Deste modo, as emoções não são tratadas, e quando mencionadas são catequizadas para atividades, afazeres e trabalho, porque: “Se você não lutar suas batalhas, ninguém irá lutar por você”, uma das tantas frases motivacionais carregadas de desprazer e pouca compreensão do que significa lutar.

Os fatores humanos tomados com liquidez potencializam os sintomas hostis de não responsabilização única e verdadeiramente singular de cada sujeito que por si só busca ser feliz. Assim, a ilusão neurótica presente no homem pós-moderno o permite distorcer a realidade da qual ele está inserido, pelo simples e, ao mesmo tempo complexo fato, de que a forma em que vive não lhe agrada e para isso precisa ser melhorada com aquisição de “coisas” para ser um ser feliz.

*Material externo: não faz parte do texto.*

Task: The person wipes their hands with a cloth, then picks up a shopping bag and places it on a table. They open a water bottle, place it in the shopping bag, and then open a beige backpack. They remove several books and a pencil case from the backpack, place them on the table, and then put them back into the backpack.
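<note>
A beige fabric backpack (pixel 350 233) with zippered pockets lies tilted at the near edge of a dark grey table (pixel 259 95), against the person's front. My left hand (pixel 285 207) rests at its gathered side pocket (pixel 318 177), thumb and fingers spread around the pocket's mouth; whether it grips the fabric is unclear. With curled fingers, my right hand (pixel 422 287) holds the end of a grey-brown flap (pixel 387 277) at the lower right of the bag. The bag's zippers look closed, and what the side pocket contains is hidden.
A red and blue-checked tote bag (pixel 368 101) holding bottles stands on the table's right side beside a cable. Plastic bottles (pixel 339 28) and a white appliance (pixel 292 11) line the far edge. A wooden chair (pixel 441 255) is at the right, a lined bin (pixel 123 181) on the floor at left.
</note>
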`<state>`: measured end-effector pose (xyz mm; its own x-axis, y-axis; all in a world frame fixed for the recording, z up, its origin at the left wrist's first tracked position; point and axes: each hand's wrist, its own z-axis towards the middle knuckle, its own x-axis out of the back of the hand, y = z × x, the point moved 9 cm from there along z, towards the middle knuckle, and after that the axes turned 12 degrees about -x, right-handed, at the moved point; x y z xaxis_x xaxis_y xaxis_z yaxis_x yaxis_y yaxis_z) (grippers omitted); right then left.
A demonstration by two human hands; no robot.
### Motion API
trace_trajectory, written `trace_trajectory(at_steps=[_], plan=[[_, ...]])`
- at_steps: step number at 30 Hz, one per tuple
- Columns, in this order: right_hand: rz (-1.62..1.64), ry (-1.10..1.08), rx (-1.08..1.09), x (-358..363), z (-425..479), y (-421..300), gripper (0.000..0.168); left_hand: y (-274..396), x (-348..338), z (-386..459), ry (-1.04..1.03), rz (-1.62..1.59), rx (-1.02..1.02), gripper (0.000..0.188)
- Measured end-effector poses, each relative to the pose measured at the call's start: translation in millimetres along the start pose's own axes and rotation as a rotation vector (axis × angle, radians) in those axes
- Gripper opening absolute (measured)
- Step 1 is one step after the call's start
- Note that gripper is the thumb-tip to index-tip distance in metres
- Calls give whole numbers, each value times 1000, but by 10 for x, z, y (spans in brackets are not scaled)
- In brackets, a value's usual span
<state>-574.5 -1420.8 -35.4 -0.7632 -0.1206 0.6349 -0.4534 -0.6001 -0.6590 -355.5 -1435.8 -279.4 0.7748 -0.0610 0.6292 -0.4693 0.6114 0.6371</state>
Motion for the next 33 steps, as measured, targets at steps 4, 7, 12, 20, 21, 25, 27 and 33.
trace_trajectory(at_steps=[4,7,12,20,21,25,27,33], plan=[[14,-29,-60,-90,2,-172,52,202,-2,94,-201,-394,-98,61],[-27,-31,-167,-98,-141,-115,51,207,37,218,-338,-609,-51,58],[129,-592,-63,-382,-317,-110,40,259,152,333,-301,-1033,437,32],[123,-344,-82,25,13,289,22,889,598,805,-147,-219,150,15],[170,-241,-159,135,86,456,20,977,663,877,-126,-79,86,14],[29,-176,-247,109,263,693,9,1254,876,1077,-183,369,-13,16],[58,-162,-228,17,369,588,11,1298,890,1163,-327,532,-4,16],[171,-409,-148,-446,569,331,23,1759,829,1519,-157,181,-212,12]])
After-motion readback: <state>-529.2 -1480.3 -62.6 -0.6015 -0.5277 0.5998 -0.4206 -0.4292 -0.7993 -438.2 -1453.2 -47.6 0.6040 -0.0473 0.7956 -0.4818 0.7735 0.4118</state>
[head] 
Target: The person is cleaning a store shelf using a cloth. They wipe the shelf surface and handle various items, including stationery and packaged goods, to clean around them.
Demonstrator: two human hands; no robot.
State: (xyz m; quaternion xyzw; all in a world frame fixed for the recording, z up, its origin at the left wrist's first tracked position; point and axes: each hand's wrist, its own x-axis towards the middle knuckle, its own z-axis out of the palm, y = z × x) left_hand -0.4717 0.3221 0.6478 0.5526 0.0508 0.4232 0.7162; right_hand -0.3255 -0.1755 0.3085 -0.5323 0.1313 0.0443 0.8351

Diferentemente, na prática analítica/psicológica, o principal a ser verificado e tratado são estes sintomas que complicam a compreensão do sujeito já iludido, que precisa ser desconstruído melhorando sua forma de enxergar o mundo através da sua realidade, para assim compreender que entre felicidade e “coisas” tem diferenças absurdas, para ser feliz, das quais o discurso modernista instaurou fortemente. Na contramão desse sistema engenhoso estão os(as) psicólogos(as) trabalhando para validar sua profissão ética à serviço de promoção da saúde mental dos sujeitos iludidos desta civilização capitalista.

E sim, discordando com tais práticas “coachianas” que tampouco compreendem esses sintomas sociais, o inconsciente de cada sujeito e suas formas únicas de existir no mundo – indicando que pequenas conferências e leituras de livros de autoajuda são suficientes para estabilizar o sujeito.

Para concluir esse pensamento, o fracasso do homem subentendido que pelos feitos que se mostram o sucesso, é diferente ao pensamento da Psicologia enquanto ciência e profissão.

A Psicanálise lacaniana traz à tona uma crítica ao sujeito iludido que existe onde não pensa, e pensa onde não pode existir. Este reforço à ideologia neoliberal que promove mandatos imperativos de “gozo ininterrupto”, como um “gozar a qualquer preço” da felicidade obrigatória como prova de sucesso, da pressa, da superficialidade, da exacerbação da performance e da aversão ao sofrimento está no cerce desse discurso ideológico pós-moderno. (LACAN, 1959/60).

O agravante social se apresenta através de um discurso deficitário, incongruente e causador de mal-estar na civilização, perpetuando a dor e o sofrimento humano de se submeter ao mercado competitivo e ao pensamento inconsciente de não conseguir alcançar a felicidade tão exageradamente discursada, alienando os sujeitos às resoluções fáceis de conflitos.

Portanto, ao ressaltar a busca da felicidade infligimos uma forma de compreender os motivos latentes das crenças do sujeito, a ilusão inerente do seu desejo que é a sua pulsão de vida arreigada em seu discurso humano singular e único. Nesse pressuposto se pauta a psicologia com métodos, técnicas-teórico práticas para se valer ao analisar e avaliar o sujeito iludido, mas único em sua história de vida e situação emocional.

 

Artigo de Abigail M. Faria Bragalha 
Psicóloga – CRP 06/140725
Graduada em Psicologia pela Universidade Paulista – Limeira/SP em 2017
Pós-Graduada em Psicanálise Clínica, pela Sanar Pós Saúde Sede Salvador/Bahia.